This is the mail archive of the
gcc-patches@gcc.gnu.org
mailing list for the GCC project.
Re: [PATCH] Fix PR25620, pow() expansion missed-optimization, 2nd try
- From: Richard Guenther <rguenther at suse dot de>
- To: Roger Sayle <roger at eyesopen dot com>
- Cc: gcc-patches at gcc dot gnu dot org
- Date: Mon, 13 Nov 2006 10:49:08 +0100 (CET)
- Subject: Re: [PATCH] Fix PR25620, pow() expansion missed-optimization, 2nd try
- References: <Pine.LNX.4.44.0611120926370.27268-100000@www.eyesopen.com>
On Sun, 12 Nov 2006, Roger Sayle wrote:
>
> Hi Richard,
>
> On Sun, 12 Nov 2006, Richard Guenther wrote:
> > Bootstrapped and regtested on x86_64-unknown-linux-gnu. SPEC 2k
> > doesn't show a difference, Polyhedron has an improvement for air
> > (down from 21s to 16.5s runtime).
>
> Cool! I hadn't appreciated this had such a significant impact on
> polyhedron.
>
>
> This is much better, thanks. However, there are still a number of
> (new) issues that need to be resolved.
>
> The first is a potential bug...
>
> > ! expand_simple_binop (mode, MULT, op, op2, op, 0, OPTAB_DIRECT);
>
> The expand_binop, and expand_simple_binop, APIs treat their target
> argument as a hint.
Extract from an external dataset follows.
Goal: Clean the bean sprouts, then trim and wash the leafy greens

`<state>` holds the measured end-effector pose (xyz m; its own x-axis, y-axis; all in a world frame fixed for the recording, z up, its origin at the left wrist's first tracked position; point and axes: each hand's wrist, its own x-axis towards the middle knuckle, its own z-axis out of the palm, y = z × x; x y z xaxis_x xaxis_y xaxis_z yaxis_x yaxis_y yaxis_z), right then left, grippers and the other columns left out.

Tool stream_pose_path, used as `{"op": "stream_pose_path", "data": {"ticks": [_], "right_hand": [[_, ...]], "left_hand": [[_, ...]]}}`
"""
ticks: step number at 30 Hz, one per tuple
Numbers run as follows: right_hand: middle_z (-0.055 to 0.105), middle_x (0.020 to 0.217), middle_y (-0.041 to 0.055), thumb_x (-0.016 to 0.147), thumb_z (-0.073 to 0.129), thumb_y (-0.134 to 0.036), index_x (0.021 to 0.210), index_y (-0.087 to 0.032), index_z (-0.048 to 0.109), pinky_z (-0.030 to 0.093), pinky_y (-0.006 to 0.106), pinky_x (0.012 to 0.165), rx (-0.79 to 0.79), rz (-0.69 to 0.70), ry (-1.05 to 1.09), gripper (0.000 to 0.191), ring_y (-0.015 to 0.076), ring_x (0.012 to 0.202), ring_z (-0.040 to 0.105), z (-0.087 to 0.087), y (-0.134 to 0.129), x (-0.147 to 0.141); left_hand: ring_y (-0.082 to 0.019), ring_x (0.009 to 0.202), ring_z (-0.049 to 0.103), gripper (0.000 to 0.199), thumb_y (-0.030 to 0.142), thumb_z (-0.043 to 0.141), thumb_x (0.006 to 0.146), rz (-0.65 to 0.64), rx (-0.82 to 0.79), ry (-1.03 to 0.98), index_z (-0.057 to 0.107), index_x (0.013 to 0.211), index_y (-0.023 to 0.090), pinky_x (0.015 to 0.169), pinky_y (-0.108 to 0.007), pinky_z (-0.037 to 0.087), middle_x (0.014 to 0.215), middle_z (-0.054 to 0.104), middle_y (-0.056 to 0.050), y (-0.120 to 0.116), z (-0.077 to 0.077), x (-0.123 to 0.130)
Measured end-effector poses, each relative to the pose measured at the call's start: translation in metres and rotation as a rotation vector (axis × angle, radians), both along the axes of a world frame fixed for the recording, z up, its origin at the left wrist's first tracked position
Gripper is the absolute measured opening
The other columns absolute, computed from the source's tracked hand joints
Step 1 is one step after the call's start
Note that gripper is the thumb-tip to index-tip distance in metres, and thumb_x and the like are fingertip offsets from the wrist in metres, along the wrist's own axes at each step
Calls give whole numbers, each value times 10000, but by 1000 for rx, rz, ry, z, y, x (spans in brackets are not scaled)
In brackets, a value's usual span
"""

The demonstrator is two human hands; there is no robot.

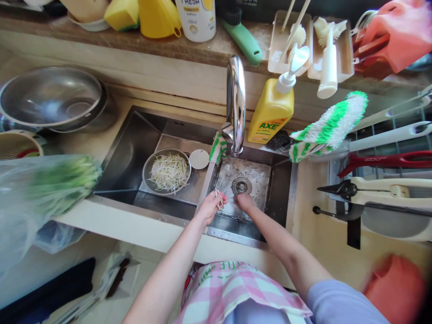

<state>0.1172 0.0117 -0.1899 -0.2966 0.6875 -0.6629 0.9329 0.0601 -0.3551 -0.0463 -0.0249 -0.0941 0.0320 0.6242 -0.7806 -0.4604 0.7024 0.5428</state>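
Note:
My left hand [211, 208] is closed around a few pale bean sprouts [220, 200], over the near end of the divider between two steel basins. In the right basin [278, 189], my right hand [244, 202] is low, just below the round drain [241, 185]; its fingers are hidden, so what it holds cannot be made out. Small bits lie on the wet basin floor. A metal bowl [146, 173] of bean sprouts [169, 172] rests in the left basin, beside a white round disc [199, 159].
A chrome faucet [236, 99] arches behind the basins. Yellow soap bottle [272, 110] and green-white cloth [332, 121] stand behind right. Steel bowls [50, 96] and bagged greens [64, 177] are at left; scissors [381, 189] and other utensils lie right.

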Motion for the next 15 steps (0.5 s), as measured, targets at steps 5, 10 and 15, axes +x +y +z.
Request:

Hence the return result of expand_simple_binop
> isn't guaranteed to be in target_rtx. Hence you need to use
>
> op = expand_simple_binop (....)
Whoops. Looks like I have to fix some of the i386 rounding expanders
as well here...
> in this and similar uses. It turns out for your uses in expand_pow,
> it makes sense to pass NULL_RTX as the target, allowing the expanders
> to select the best destination for these intermediate results, often
> a unique pseudo. This allows for more efficient initial RTL, and
> improves the change of CSEing the intermediate results.
Ok, I'll do so.
> Secondly, you'll need to use save_expr or some similar mechanism to
> avoid the argument arg0 from being evaluated multiple times. It may
> have side-effects (such as a function call or volatile), and your
> current implementation calls expand_expr on the same tree twice
> without taking care to avoid re-evaluation. See the uses of
> builtin_save_expr in builtins.c.
Ok.
> Next, I think the code could be made cleaner and more efficient
> by nesting conditionals. For example, you test for things such as
> the existance of a sqrt builtin and -Os very late, after we've done
> a significant amount of work in the soft-float emulation. It makes
> much more sense to test these conditions early, and avoid wasting
> fruitless effort. In fact, I'd take the same opportunity to allow
> flag_unsafe_math optimizations to fall through to the bottom of the
> function.
Ok, I'll see how I can make this some prettier. I wonder if it is
safe to expand pow (x, 1/3) and pow (x, 1/2) to cbrt / sqrt always?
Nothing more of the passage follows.